Best to do as others have said, rent and live here for a while before committing yourself by buying.
Spending short periods of time here on holiday as you have done is really nothing whatsoever like living full-time.
Best to dip a toe in the water before diving in.


----------



## Simon.J (May 1, 2015)

Thanks for the advice, my wife is looking at the moment but we'll see what that turns up. 

She'll be home on Friday.


----------



## warty56 (Dec 6, 2012)

I would definitely have btl property in the UK
So much easier to look after and sell in future


----------



## Simon.J (May 1, 2015)

Thanks everyone, well the viewing trip was not the best. They only showed my wife two suitable properties out of 25-30 they actually viewed. We did put an offer on one but they were not prepared to negotiate. 
Now were are looking at renting somewhere and looking together in June and yes BTL in the UK once we're settled. 
Now we're packing up and getting ready for the road trip!


----------



## Simon22 (May 22, 2015)

Well, we're here.
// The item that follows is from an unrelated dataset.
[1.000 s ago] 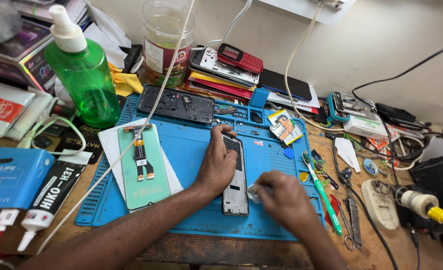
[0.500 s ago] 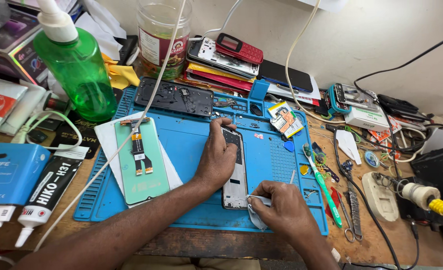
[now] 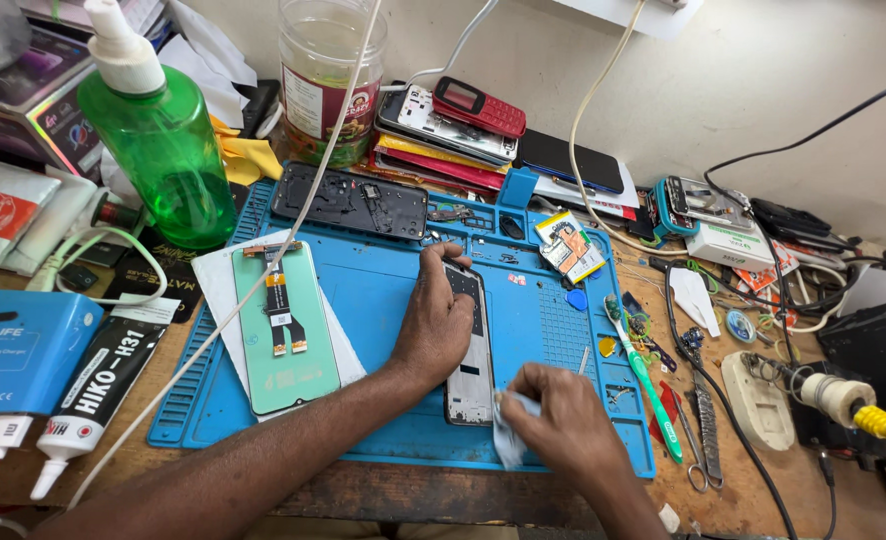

We drove to the tunnel on day one and onto Rouen, then on day two we drove from Rouen to Pau, then day three we drove through the Pyrenees and down to Alicante and today we moved into Los Montesinos. 
Overall a great trip and we met some lovely people on the way, but I would not want to do it again too soon! 
We are having a rest day tomorrow and then we start house hunting. Lovely people in this area, been to the supermarket and all laughed at our attempts at Spanish, we ended up with two slabs of meat instead of slices but we managed! :lol:


----------



## Relyat (Sep 29, 2013)

Good luck to you. 

When we were delayed in our buying and had to book into a hotel, Mrs R went ahead to a bar to order two drinks for us. I arrived and subsequently so did our "drinks" turned out to be fried liver on toast !!!


----------



## Megsmum (Sep 9, 2012)

health cover??


----------



## ddrysdale99 (Apr 3, 2014)

Simon22 said:


> Well, we're here. We drove to the tunnel on day one and onto Rouen, then on day two we drove from Rouen to Pau, then day three we drove through the Pyrenees and down to Alicante and today we moved into Los Montesinos.
> Overall a great trip and we met some lovely people on the way, but I would not want to do it again too soon!
> We are having a rest day tomorrow and then we start house hunting. Lovely people in this area, been to the supermarket and all laughed at our attempts at Spanish, we ended up with two slabs of meat instead of slices but we managed! :lol:


Any recommendations about pet-friendly places to stay with secure parking in Rouen or Pau?


----------



## Simon22 (May 22, 2015)

cambio said:


> health cover??


Not yet, we are running on travel insurance at the moment


----------



## Simon22 (May 22, 2015)

ddrysdale99 said:


> Any recommendations about pet-friendly places to stay with secure parking in Rouen or Pau?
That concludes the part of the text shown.